Exercise details.
Reproduce the data exactly; no word may be added or dropped.

Data section.
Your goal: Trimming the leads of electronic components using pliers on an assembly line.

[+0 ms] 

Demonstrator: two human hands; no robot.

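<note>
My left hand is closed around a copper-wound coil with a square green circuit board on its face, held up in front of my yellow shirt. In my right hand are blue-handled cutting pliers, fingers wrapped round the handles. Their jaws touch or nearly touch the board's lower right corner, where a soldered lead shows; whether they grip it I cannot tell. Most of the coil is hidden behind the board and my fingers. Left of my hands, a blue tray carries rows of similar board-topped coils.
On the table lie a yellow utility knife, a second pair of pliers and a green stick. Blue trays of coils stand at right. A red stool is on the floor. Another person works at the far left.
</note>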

Reply to the exercise.
Your goal: Trimming the leads of electronic components using pliers on an assembly line.

[+0 ms] 

Demonstrator: two human hands; no robot.

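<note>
My left hand is closed around a copper-wound coil with a square green circuit board on its face, held up in front of my yellow shirt. In my right hand are blue-handled cutting pliers, fingers wrapped round the handles. Their jaws touch or nearly touch the board's lower right corner, where a soldered lead shows; whether they grip it I cannot tell. Most of the coil is hidden behind the board and my fingers. Left of my hands, a blue tray carries rows of similar board-topped coils.
On the table lie a yellow utility knife, a second pair of pliers and a green stick. Blue trays of coils stand at right. A red stool is on the floor. Another person works at the far left.
</note>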

This is the complete output for the exercise.